That Time Enabling Two-Factor Authentication Made Me Feel Worse

I’ve been an account holder at a fairly prominent online brokerage for a while now. Been using it without hiccup for years. The movement in the stock market early in the year prompted me to log in to check on a few things (I know, I know. I swear I’m not that guy). While there, I decided that it was time to set up two-factor authentication (2FA) on that account (again, I know, I know. But there’s a legit reason I hadn’t so far, trust me). One of their supported choices as a second factor is an app-based soft token (something like Google Authenticator or Symantec VIP), which is what I decided to go with. I went through the registration process, which was pretty easy and the kind of registration process I’ve been through more than a few times before. So many times, in fact, that I didn’t bother to see if I had set up correctly (I’ve never encountered a scenario where it hasn’t) by logging out and logging back in.

make-it-so-captain

2FA Done Badly

Fast forward a month of so, and I receive the customary email about tax documents being available. Diligent guy that I am, I go to log in so I can download them before I forget. Unfortunately, I forgot that I set up 2FA during my last visit.

The user ID or password you entered does not match our records. Please try again

No biggie, I think, probably fat fingered it, so I try again, making sure CAPS LOCK isn’t on.

The user ID or password you entered does not match our records. Please try again. 

Hmmm. Maybe if I type it in slowly and carefully, paying special attention to make sure I capitalize the correct letters.

The user ID or password you entered does not match our records. Please try again.

(At this point, if you’ve been following my blog at all, you’re wondering about something. So let me reassure you that I do indeed practice what I preach and use a password manager for all my online accounts – except for my financial accounts.)

Genius that I am, my next move is not to remember that I set up 2FA, but to instead think of their app on my phone, which I have Touch ID enabled. Opening it, the authentication screen brings up the Touch ID prompt. I press my thumb to the sensor, and…

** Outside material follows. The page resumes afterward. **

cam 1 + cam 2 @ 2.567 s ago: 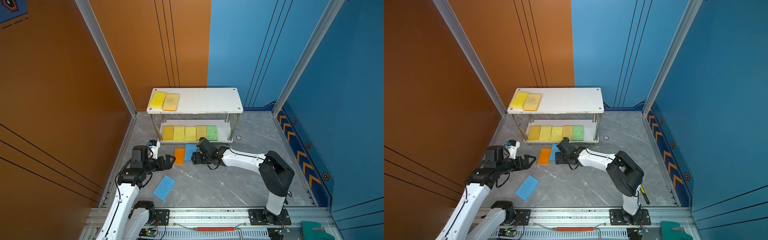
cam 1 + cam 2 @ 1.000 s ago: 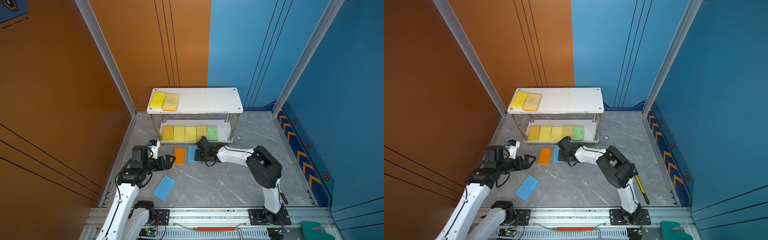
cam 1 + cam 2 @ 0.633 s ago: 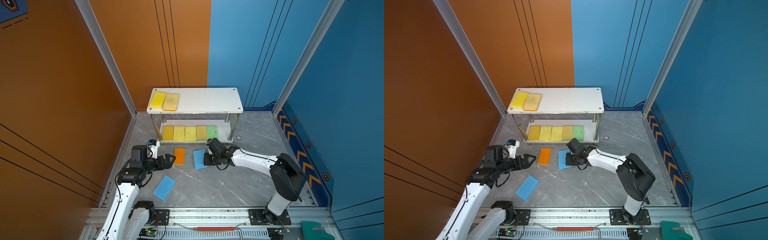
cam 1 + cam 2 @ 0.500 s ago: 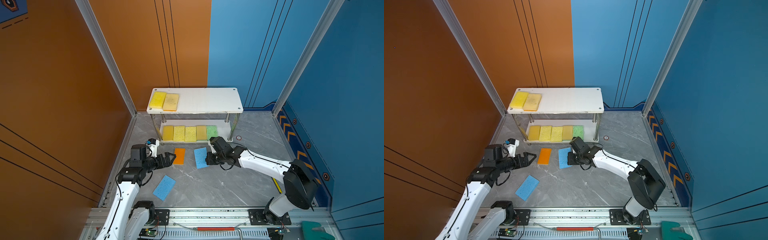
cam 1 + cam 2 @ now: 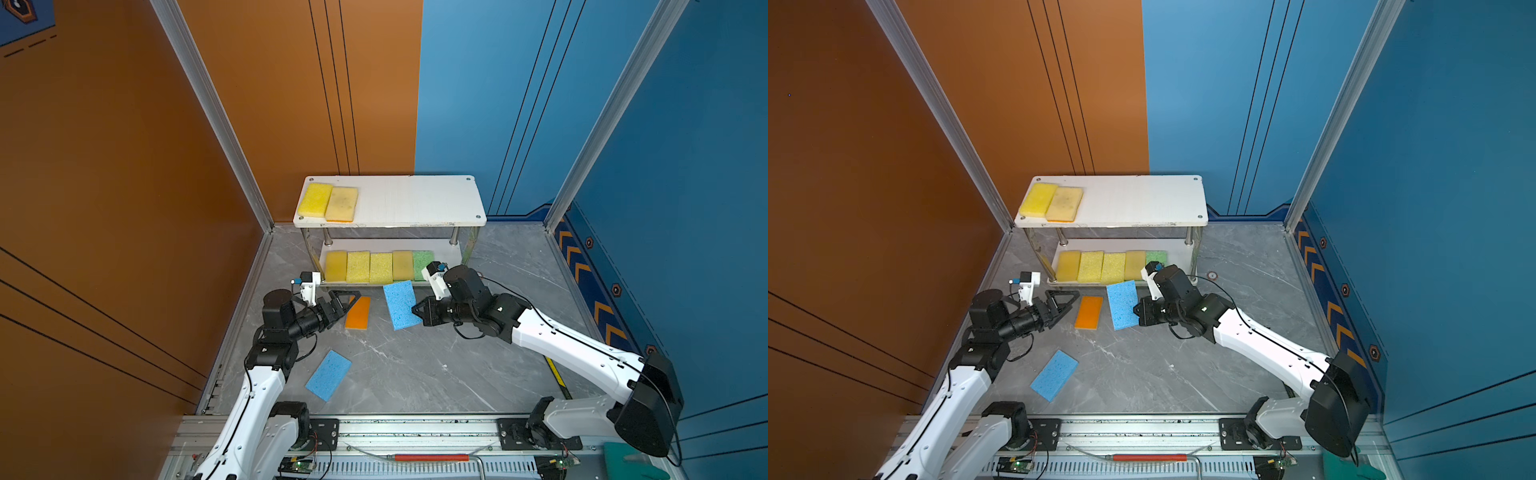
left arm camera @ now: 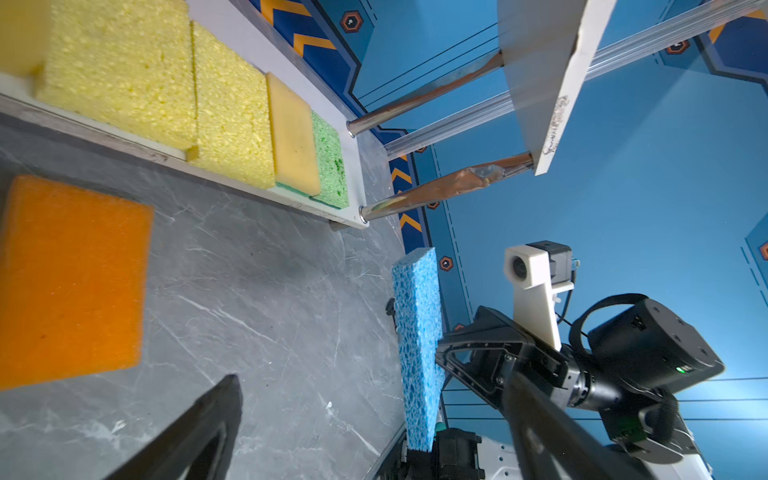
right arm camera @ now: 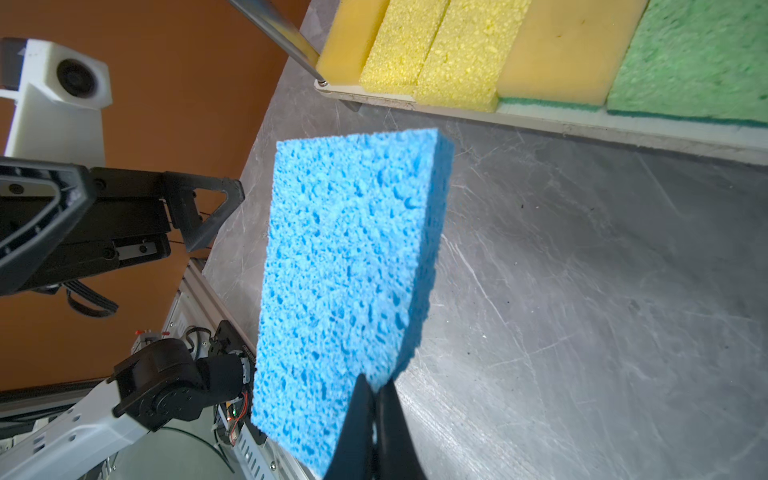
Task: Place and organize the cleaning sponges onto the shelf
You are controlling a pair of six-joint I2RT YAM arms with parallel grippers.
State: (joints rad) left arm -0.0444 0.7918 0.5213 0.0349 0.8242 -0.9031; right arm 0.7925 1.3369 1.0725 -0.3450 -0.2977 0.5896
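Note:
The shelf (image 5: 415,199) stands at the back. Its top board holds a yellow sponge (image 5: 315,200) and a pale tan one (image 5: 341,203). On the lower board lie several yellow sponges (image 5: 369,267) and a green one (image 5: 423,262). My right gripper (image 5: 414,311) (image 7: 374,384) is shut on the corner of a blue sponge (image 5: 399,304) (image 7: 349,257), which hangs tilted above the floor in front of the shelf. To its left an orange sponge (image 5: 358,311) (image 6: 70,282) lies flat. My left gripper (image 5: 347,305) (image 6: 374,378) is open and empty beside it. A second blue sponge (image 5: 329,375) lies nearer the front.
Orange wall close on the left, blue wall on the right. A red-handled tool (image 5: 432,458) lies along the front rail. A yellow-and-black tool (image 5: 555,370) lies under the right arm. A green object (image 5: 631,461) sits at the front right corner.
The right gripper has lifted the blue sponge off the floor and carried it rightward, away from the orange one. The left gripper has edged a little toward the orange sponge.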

The user ID or password you entered does not match our records. Please try again.

At this point, I’m pretty concerned. I start wracking my brain, pondering all the possibilities. Has my account been hacked? That’s when my eyes stray back to my browser window, and I suddenly note that in the error message, past the usual messages about ‘recovering your username’ and ‘resetting your password’, is a “learn more” link about protecting my account using a Security ID. A “Security ID”? Oh yeah, I enabled 2FA on my account, I suddenly remember.

But that doesn’t explain why my password isn’t working. Or does it? On a hunch, I click on the link and read more. That’s when I find out that what I should be entering in the password field is not my password, but rather the concatenation of my password and the code from my soft token app.

picard-wtf-is-this-shit

Seriously? I recognize that because I think of myself as an “expert” user – not only because of my work but also because I have set up and used 2FA on so many other accounts – I skipped the instructions as I went through the registration process and probably missed reading this particularly important detail. But I haven’t seen a more glaring reminder of how creating a bad user experience in security can completely screw the user up. I and others have spoken in the past about the importance of paying attention to Usability in Security, and how bad usability can actually introduce vulnerabilities into a system. The folks who implemented this probably patted themselves on the back about being able to add 2FA to the existing authentication process without changing the screens or flows. But in doing so they introduced several usability fails:

  • They completely ignored years of training and understanding that end-users have developed regarding security flows. People see a password field with the label “password”, they type in their password. While this trained behavior can be a bad thing (it’s what phishing relies on), it is also not to be ignored when implementing a solution to a common use case. Break the users expectation and you end up undermining their confidence in your system.
  • They not only messed with what is now a fairly standardized user experience. they made it measurably worse. First off, they made it completely unintuitive. Secondly, anyone using a soft token app has encountered the scenario where the token expires right before you finishing typing it in. In this model, that requires me to re-enter the whole password again as part of the concatenated “password”. That is why every service I’ve encountered asks for the second factor in a separate step. Well, almost every, I guess.
  • Their 2FA setup process could have made this change to the login flow a lot clearer and more explicit for the user, instead of expecting the user to go through a “learn more” link to figure this out.
  • Their error message was not contextually helpful at all. Expecting a user to debug a bad interaction is just…bad.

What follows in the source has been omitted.